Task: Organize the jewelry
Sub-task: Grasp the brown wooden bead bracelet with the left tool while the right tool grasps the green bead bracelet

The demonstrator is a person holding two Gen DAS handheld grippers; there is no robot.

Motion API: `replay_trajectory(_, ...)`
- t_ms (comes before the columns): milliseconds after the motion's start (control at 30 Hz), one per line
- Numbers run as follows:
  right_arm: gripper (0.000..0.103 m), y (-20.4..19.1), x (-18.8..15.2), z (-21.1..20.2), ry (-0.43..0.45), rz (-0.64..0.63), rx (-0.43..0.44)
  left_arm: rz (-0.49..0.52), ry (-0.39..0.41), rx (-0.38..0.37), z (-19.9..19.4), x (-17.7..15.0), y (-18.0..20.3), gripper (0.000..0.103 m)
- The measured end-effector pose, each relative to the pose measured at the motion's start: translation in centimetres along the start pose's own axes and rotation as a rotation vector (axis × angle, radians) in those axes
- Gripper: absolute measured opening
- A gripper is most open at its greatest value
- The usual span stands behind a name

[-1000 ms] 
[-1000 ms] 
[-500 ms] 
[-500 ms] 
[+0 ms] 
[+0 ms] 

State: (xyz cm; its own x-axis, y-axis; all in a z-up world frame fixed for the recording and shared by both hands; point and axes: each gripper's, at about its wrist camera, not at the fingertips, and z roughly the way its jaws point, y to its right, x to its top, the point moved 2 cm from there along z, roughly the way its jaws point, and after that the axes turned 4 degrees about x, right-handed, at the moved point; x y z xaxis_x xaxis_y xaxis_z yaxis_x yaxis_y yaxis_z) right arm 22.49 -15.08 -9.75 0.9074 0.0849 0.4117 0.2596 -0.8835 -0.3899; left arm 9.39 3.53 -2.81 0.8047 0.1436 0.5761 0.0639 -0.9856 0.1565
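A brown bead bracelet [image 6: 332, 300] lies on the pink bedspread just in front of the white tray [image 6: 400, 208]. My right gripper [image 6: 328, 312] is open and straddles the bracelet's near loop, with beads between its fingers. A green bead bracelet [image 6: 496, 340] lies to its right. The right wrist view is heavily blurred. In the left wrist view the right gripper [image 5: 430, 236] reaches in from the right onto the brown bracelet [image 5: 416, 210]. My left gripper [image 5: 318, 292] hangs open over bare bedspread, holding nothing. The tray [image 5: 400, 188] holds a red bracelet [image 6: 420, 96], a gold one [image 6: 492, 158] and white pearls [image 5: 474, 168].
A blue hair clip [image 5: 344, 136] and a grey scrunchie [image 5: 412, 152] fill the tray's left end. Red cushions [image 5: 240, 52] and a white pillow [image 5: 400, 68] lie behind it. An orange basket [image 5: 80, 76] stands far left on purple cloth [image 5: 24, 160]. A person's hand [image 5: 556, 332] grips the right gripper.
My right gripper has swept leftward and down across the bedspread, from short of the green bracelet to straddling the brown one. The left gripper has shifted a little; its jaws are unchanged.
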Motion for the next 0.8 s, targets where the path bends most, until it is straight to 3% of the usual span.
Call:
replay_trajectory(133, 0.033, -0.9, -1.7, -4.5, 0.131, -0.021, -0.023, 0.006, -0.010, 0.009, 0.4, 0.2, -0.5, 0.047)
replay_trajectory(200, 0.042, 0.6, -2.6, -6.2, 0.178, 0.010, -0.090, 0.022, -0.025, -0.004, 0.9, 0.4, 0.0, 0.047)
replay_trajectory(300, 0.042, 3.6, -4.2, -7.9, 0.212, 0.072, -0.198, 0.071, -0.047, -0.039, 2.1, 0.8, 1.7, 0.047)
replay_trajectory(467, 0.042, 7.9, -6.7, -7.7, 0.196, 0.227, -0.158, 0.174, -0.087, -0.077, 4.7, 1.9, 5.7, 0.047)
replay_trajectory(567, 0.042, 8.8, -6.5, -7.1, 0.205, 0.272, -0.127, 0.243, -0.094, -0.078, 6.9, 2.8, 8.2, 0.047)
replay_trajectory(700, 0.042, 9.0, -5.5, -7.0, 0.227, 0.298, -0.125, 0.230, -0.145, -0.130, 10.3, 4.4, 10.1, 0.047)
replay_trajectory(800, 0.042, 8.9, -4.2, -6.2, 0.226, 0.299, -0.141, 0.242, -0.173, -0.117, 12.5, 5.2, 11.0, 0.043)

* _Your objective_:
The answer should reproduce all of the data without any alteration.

* _Task solution_:
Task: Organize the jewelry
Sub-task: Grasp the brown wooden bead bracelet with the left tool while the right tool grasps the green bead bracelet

The demonstrator is a person holding two Gen DAS handheld grippers; there is no robot.

Motion API: `replay_trajectory(_, ...)`
- t_ms (comes before the columns): milliseconds after the motion's start (control at 30 Hz), one per line
- Numbers run as follows:
  right_arm: gripper (0.000..0.103 m), y (-20.4..19.1), x (-18.8..15.2), z (-21.1..20.2), ry (-0.43..0.45), rz (-0.64..0.63), rx (-0.43..0.44)
  left_arm: rz (-0.49..0.52), ry (-0.39..0.41), rx (-0.38..0.37), z (-19.9..19.4), x (-17.7..15.0), y (-18.0..20.3), gripper (0.000..0.103 m)
- The measured end-effector pose, each relative to the pose measured at the motion's start: translation in centimetres along the start pose's own axes and rotation as a rotation vector (axis × angle, radians) in those axes
- Gripper: absolute measured opening
- A gripper is most open at its greatest value
- The usual span stands behind a name

[-1000 ms] 
[-1000 ms] 
[-500 ms] 
[-500 ms] 
[+0 ms] 
[+0 ms] 

State: (xyz cm; its own x-axis, y-axis; all in a z-up world frame fixed for the recording and shared by both hands; point and axes: each gripper's, at about its wrist camera, not at the fingertips, and z roughly the way its jaws point, y to its right, x to its top, the point moved 2 cm from there along z, roughly the way its jaws point, and after that the axes turned 4 degrees about x, right-handed, at the moved point; x y z xaxis_x xaxis_y xaxis_z yaxis_x yaxis_y yaxis_z) right arm 22.49 -15.08 -9.75 0.9074 0.0849 0.4117 0.2596 -0.8835 -0.3899; left arm 9.39 3.53 -2.81 0.8047 0.1436 0.5761 0.0639 -0.9856 0.1565
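A brown bead bracelet [image 6: 332, 300] lies on the pink bedspread just in front of the white tray [image 6: 400, 208]. My right gripper [image 6: 328, 312] is open and straddles the bracelet's near loop, with beads between its fingers. A green bead bracelet [image 6: 496, 340] lies to its right. The right wrist view is heavily blurred. In the left wrist view the right gripper [image 5: 430, 236] reaches in from the right onto the brown bracelet [image 5: 416, 210]. My left gripper [image 5: 318, 292] hangs open over bare bedspread, holding nothing. The tray [image 5: 400, 188] holds a red bracelet [image 6: 420, 96], a gold one [image 6: 492, 158] and white pearls [image 5: 474, 168].
A blue hair clip [image 5: 344, 136] and a grey scrunchie [image 5: 412, 152] fill the tray's left end. Red cushions [image 5: 240, 52] and a white pillow [image 5: 400, 68] lie behind it. An orange basket [image 5: 80, 76] stands far left on purple cloth [image 5: 24, 160]. A person's hand [image 5: 556, 332] grips the right gripper.
My right gripper has swept leftward and down across the bedspread, from short of the green bracelet to straddling the brown one. The left gripper has shifted a little; its jaws are unchanged.
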Motion for the next 0.8 s, targets where the path bends most, until it is straight to 3% of the usual span.
Call:
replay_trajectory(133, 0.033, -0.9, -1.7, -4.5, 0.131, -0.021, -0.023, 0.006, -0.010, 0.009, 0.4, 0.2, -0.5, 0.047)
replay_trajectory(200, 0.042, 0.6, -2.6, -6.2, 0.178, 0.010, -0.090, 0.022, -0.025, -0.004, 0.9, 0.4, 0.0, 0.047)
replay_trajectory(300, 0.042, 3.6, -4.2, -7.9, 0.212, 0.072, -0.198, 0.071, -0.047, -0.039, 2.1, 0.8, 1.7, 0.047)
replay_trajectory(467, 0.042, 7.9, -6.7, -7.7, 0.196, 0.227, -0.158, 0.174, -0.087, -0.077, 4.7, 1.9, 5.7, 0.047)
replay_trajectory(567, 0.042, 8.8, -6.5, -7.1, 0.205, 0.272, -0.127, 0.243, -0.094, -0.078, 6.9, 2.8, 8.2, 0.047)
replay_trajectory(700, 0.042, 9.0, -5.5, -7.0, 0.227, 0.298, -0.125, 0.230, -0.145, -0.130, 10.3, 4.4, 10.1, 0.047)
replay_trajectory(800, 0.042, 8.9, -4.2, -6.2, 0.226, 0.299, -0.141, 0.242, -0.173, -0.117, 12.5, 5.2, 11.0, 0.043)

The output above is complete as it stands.